4. Prototyping and Validation: Build a prototype speech interface for Flemish. This will allow the evaluation of the efficacy of the new AI algorithms, both in terms of accuracy and hardware-efficiency. Moreover, such a task would form an excellent case for the validation of other AI methodologies and hardware developed at imec.
Significance:
The work fits into the new VLAM (Vlaamse AI modellen in Media) roadmap, more
specific under the “Speech/audio decoder generative foundation models for
Flemish media archives” chapter. This work will help in understanding how the
disruption of agentic AI will impact the media companies, and will help in
creating future multi-modal interfaces with excellent support for speech and
language based interaction which is still the primary way humans convey
information.
This research is also expected to significantly improve speech and language
technology for languages such as Dutch (Flemish), i.e. languages with limited
audio availability (compared to English) but with a good computer linguistic
underpinning.
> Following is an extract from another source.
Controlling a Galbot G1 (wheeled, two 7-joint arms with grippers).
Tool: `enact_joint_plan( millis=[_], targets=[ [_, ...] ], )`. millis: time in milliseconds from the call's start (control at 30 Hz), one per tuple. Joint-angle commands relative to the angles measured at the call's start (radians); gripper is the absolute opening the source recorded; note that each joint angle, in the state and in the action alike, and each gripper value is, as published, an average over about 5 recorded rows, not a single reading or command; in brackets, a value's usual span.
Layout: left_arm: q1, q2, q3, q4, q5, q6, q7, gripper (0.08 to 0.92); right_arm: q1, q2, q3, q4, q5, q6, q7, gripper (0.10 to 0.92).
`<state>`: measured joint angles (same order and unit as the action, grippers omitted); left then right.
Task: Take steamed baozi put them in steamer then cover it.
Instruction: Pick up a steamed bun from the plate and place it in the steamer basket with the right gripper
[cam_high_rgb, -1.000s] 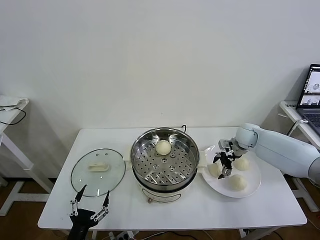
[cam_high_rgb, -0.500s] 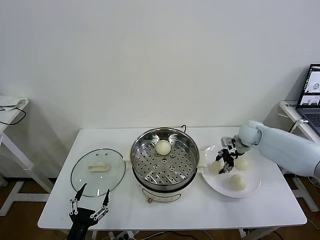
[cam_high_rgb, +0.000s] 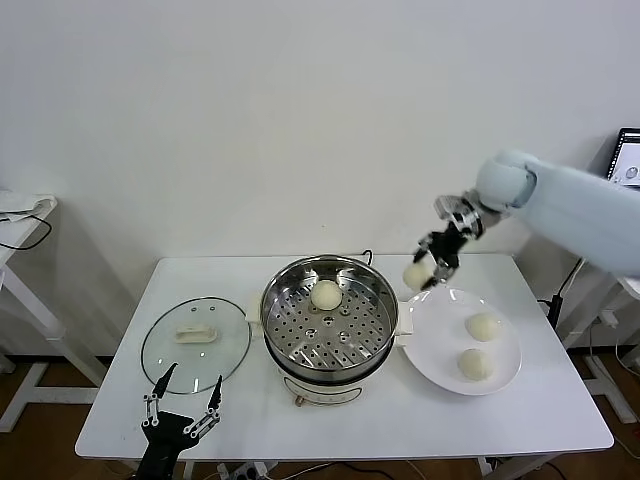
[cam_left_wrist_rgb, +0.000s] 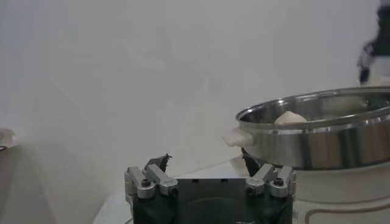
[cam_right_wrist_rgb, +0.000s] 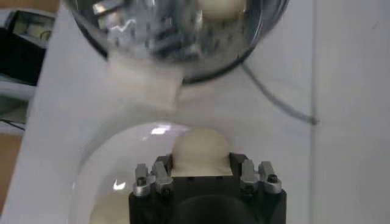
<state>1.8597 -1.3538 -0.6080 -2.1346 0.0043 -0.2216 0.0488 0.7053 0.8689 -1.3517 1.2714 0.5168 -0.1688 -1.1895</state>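
Observation:
My right gripper (cam_high_rgb: 428, 266) is shut on a cream-white baozi (cam_high_rgb: 416, 273) and holds it in the air above the gap between the steamer and the white plate. In the right wrist view the baozi (cam_right_wrist_rgb: 201, 150) sits between the fingers. The steel steamer (cam_high_rgb: 330, 318) stands mid-table with one baozi (cam_high_rgb: 326, 294) on its perforated tray. Two more baozi (cam_high_rgb: 484, 326) (cam_high_rgb: 474, 364) lie on the plate. The glass cover (cam_high_rgb: 196, 342) with its white handle lies flat to the steamer's left. My left gripper (cam_high_rgb: 181, 412) is open and empty at the table's front edge, near the cover.
The white plate (cam_high_rgb: 432, 352) lies right of the steamer. A black cable (cam_right_wrist_rgb: 277, 100) runs behind the steamer. A side table (cam_high_rgb: 20, 215) stands at far left and a laptop (cam_high_rgb: 627, 160) at far right. The steamer's rim also shows in the left wrist view (cam_left_wrist_rgb: 317, 128).
My right gripper has lifted a baozi off the plate, up and toward the steamer. Two baozi stay on the plate. The left arm has not moved.

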Motion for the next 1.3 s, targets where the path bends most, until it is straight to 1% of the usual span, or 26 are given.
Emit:
enact_joint_plan(
  millis=[33,200,333,500,700,1067,1167,1300],
  targets=[
    [0.002,-0.001,0.004,-0.004,0.001,0.004,-0.002,0.823,0.211,0.217,-0.15,0.178,0.267,-0.121,0.057,0.628],
    [-0.001,-0.003,0.006,-0.003,0.001,0.003,-0.003,0.823,0.161,0.361,-0.196,0.191,0.334,-0.19,0.184,0.629],
    [-0.004,-0.003,0.009,0.004,0.001,-0.002,-0.004,0.823,0.098,0.445,-0.21,0.151,0.375,-0.226,0.299,0.634],
    [-0.001,0.0,0.011,0.003,-0.003,-0.004,-0.005,0.823,0.038,0.508,-0.221,0.081,0.359,-0.26,0.379,0.636],
    [0.0,0.003,0.008,0.009,-0.007,-0.007,-0.005,0.823,0.0,0.535,-0.233,0.057,0.321,-0.289,0.404,0.636],
    [0.006,0.008,0.002,0.012,-0.007,-0.015,-0.005,0.823,-0.045,0.553,-0.235,0.031,0.291,-0.298,0.397,0.639],
    [0.007,0.007,-0.002,0.013,-0.007,-0.019,-0.005,0.823,-0.049,0.549,-0.236,0.032,0.287,-0.298,0.398,0.667],
    [0.007,0.005,-0.005,0.014,-0.007,-0.021,-0.005,0.823,-0.048,0.532,-0.231,0.043,0.278,-0.296,0.402,0.759]
  ],
)
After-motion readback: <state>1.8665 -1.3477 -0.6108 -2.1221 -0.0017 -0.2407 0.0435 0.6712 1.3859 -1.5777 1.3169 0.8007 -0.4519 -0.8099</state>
These requirements hold for most European languages, so the
results are not limited to the Flemish language.
Moreover, the more modular approach is expected to reduce the computational load of speech and language models in general, thus making deployment of these techniques more manageable and more economically viable.
Finally, the basic techniques (factorization, decomposing problems, graph-based DNN techniques) are of use to many deep learning problems, and hence this project could help in fueling the next leap in AI.
Requirements:
Our ideal candidate for this position has the following skills:
• You have a master’s degree in computer or electrical engineering or equivalent
• Knowledge related to modern speech and language processing techniques is a plus
• Knowledge in deep learning is a plus
• Knowledge of estimating algorithmic complexities (what is feasible, how can this be done efficiently on existing hardware) is a plus
• You have experience programming in Python.
• You can plan and carry out your tasks in an independent way.
• You have strong analytical skills to interpret the obtained research results.
• You are a responsible, communicative and flexible person.
• You are a team player.
• Your English is fluent, both in speaking and writing
Required background: computer or electrical engineering, preferably with notions of deep learning
Type of work: 20% literature, 70% modeling/system design, 10% evaluation
Supervisor: Kris Demuynck
Co-supervisor: Tanguy Coenen
Daily advisor: Jenthe Thienpondt, Kris Demuynck
The reference code for this position is 2026-030. Mention this reference code on your application form.